Jun. 19th, 2015

klward: (Raven)

By Gillian Polack, Satalyte Publishing, 2015

A Review By Kyla Lee Ward

As Stephen King is wont to say, "… the difference between humour and horror is it stops being funny when it starts happening to you." (most recently, at the International Festival of Authors PEN Gala, October 24, 2013). In her latest novel, Gillian Polack shepherds us gently past the point where Fay's dreams stop being fantasy and become utterly terrifying.

Fay is a twenty-something public servant, living in Canberra, Australia. She is single, likes reading and used to play the flute, but all that is boring. So deadly dull she scarcely spares it a second thought. Fay has become adept at the mental discipline people call fantasising, daydreaming or pathworking, depending on how seriously they take it. And Fay is coming to realise that she must take her little trips to this nameless, medieval-style town with its looming castle very seriously indeed.
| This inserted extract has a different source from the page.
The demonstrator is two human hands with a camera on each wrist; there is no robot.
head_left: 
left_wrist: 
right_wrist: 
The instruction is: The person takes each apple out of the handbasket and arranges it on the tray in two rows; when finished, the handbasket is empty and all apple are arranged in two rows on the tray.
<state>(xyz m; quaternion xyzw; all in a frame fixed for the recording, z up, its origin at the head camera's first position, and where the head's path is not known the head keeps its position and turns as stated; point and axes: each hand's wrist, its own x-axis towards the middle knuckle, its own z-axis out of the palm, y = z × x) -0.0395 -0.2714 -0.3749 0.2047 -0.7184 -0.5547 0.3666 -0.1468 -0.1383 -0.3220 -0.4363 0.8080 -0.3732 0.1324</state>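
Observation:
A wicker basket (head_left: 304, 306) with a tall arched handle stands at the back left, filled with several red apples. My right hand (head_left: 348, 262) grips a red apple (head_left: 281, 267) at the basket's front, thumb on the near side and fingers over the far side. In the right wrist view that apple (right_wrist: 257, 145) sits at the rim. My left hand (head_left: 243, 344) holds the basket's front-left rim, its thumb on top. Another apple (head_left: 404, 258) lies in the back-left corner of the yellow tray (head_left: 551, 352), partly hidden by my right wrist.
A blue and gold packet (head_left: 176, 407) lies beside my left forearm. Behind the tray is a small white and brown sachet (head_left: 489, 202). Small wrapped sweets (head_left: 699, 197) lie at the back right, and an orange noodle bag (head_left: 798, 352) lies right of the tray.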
"This world is a construct. The reality is the street at night. There is a big moon overhead, not a sun. I'm not asleep and this is not real. So where were the lampposts and the pavement? Why am I running? And why is the grass growing?"

This is a book about assumptions. About reality, for starters, but also about need, duty and happiness. Is an act that would be condemned in reality acceptable in a fantasy, when after all, no one really gets hurt? How much of a person's identity resides in their environment? From such questions, a complex and intricate narrative is spun, that interrogates the whole concept of fantasy (both the literary genre and the activity) without mercy...

For the complete review, see here.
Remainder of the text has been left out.